All of this adds up, on one level, to snob wars. But it raises questions that have the potential to reach beyond cocktail party jibes about bargain prices on rather obscure automobiles.
Stated simply, American dealers of nameplates such as Mercedes, BMW, and Ferrari have for several years been able to charge hefty prices for vehicles that meet American emission and safety requirements.
A random example would be a Mercedes-Benz 500SEC, which sells in the U.S. for more than $55,000 but is available in Europe for about $30,000.
Enter the gray-market importer who can get the European car past U.S. testing requirements for less than an additional $10,000.
Therein lies the stuff of which serious deals are made, and the best estimates are that those kinds of deals have risen from 2,000 direct imports five years ago to an estimated 50,000 in 1984.
"We bring in the best cars we can, based on the regulations we have to meet, and the gray market doesn't have to meet the same rules," growls BMW of North America Inc. spokesman Thomas McGurn. "That is clearlythe dilemma."
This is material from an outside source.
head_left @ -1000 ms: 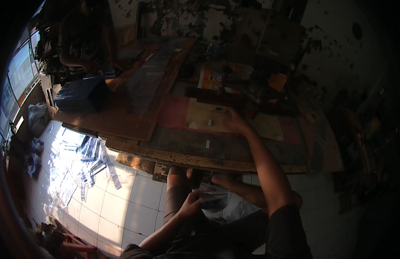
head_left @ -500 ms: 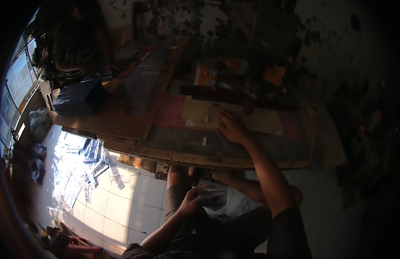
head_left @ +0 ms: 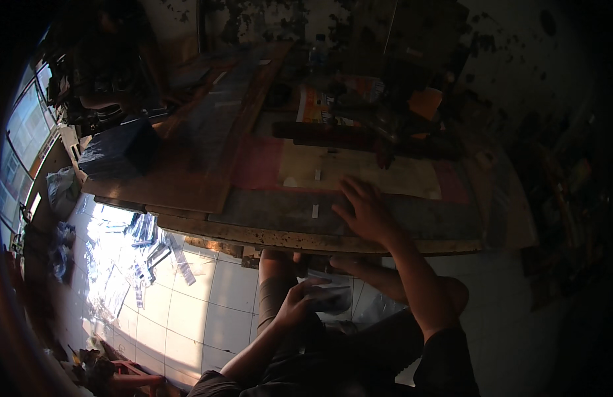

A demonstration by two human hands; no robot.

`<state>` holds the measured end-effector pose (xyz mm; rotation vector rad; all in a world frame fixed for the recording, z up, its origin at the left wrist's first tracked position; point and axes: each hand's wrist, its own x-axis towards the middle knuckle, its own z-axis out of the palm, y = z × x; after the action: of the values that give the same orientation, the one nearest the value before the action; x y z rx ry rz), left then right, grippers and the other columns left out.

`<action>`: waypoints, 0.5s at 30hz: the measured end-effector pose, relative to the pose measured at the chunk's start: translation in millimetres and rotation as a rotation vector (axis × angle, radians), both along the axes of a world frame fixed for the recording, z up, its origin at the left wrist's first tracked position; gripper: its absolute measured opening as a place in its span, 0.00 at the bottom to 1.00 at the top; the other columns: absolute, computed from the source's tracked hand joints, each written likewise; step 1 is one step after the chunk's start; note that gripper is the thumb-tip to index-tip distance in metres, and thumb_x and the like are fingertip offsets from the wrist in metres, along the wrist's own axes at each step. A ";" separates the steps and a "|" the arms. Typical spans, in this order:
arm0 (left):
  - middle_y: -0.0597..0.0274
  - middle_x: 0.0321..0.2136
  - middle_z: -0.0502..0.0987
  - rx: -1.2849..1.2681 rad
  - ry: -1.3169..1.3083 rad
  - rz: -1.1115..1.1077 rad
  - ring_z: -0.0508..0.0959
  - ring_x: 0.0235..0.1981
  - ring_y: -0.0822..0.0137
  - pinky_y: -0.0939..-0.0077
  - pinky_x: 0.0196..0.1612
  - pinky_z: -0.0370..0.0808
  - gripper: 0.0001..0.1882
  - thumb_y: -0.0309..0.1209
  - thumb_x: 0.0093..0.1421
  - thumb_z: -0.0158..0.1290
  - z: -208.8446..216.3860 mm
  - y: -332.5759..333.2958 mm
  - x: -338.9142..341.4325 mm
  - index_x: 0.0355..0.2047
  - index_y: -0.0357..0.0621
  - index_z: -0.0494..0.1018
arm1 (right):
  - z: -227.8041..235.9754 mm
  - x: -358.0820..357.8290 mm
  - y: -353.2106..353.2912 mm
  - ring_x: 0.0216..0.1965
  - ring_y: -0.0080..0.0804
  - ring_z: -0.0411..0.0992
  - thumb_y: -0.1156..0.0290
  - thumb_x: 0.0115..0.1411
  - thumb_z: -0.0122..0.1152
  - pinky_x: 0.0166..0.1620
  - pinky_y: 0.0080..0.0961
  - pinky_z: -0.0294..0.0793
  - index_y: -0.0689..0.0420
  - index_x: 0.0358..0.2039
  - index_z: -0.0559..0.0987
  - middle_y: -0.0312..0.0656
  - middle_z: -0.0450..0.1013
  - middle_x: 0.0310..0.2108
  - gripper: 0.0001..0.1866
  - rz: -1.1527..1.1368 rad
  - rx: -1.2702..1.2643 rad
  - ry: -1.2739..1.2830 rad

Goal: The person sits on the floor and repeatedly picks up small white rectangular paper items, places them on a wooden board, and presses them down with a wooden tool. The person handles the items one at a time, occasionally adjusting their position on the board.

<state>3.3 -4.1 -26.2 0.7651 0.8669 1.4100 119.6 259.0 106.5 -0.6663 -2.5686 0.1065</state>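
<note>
Low over my lap, my left hand (head_left: 298,299) is closed around a clear plastic bag (head_left: 333,300), which hangs to the right of its fingers. My right hand (head_left: 364,210) hovers or rests, I cannot tell which, at the near edge of a long yellowish sheet (head_left: 352,173) with red ends. Its fingers are apart and nothing shows between them. One small white slip (head_left: 317,175) lies on the sheet, and another white slip (head_left: 315,211) lies on the dark table surface (head_left: 266,210) to the left of my right hand.
A dark bar-shaped machine (head_left: 326,135) runs along the sheet's far edge. On the left stands a plastic-wrapped dark block (head_left: 118,149) on a brown board (head_left: 180,182); another person (head_left: 114,73) sits beyond. Shiny scraps (head_left: 131,251) cover the sunlit floor at left.
My right hand has drawn back toward me, off the middle of the sheet to its near edge. My left hand keeps its hold on the plastic bag; the view has shifted slightly.
</note>
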 end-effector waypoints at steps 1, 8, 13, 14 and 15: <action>0.44 0.49 0.82 0.003 0.005 0.016 0.82 0.53 0.55 0.61 0.60 0.78 0.24 0.30 0.65 0.54 -1.0 -0.3 0.3 0.60 0.33 0.70 | -2.1 -1.6 3.2 0.66 0.52 0.64 0.50 0.69 0.58 0.68 0.47 0.62 0.61 0.63 0.72 0.51 0.65 0.67 0.32 -0.003 0.015 0.007; 0.46 0.48 0.83 0.013 -0.004 0.033 0.83 0.52 0.59 0.66 0.59 0.77 0.27 0.33 0.64 0.52 5.1 1.2 -0.1 0.60 0.30 0.69 | 0.9 -9.5 12.0 0.67 0.51 0.63 0.50 0.69 0.57 0.69 0.48 0.59 0.61 0.64 0.72 0.50 0.64 0.68 0.33 -0.002 -0.025 0.012; 0.44 0.48 0.82 0.027 -0.045 0.013 0.82 0.53 0.56 0.62 0.60 0.77 0.26 0.33 0.66 0.53 5.5 2.8 -0.2 0.61 0.31 0.68 | -1.1 -8.7 14.0 0.68 0.50 0.63 0.49 0.69 0.57 0.70 0.47 0.58 0.62 0.64 0.72 0.50 0.64 0.68 0.33 -0.004 -0.004 0.009; 0.42 0.50 0.81 0.052 -0.053 -0.002 0.82 0.54 0.53 0.59 0.61 0.77 0.26 0.33 0.67 0.55 1.9 3.5 -2.5 0.61 0.31 0.68 | -1.9 -8.4 14.6 0.68 0.50 0.63 0.50 0.70 0.57 0.70 0.47 0.58 0.62 0.64 0.72 0.50 0.64 0.68 0.32 -0.004 -0.010 0.012; 0.40 0.52 0.79 0.076 -0.060 -0.017 0.81 0.56 0.49 0.56 0.61 0.78 0.25 0.32 0.68 0.56 1.0 3.7 -3.8 0.61 0.32 0.68 | -2.7 -8.5 14.9 0.68 0.50 0.63 0.50 0.70 0.57 0.70 0.46 0.58 0.62 0.64 0.72 0.50 0.64 0.68 0.32 -0.004 -0.016 0.015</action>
<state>-0.6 -0.3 -25.3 0.7820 0.7621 1.4500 111.1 273.8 103.9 -0.6739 -2.5543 0.1306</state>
The gray-market businessmen themselves argue that to a large degree, they are dealing with well-informed car enthusiasts who clearly understand the tradeoffs involved in circumventing franchised dealers.
"You can save substantial sums and have a better-performing, better-handling car than its American counterpart," explains Ted CArlson, marketing vice president of Fairway Environmental Engineering of Torrance, CA, a leader in converting European cars to American requirements.
Thanks for your help with this guys and take care!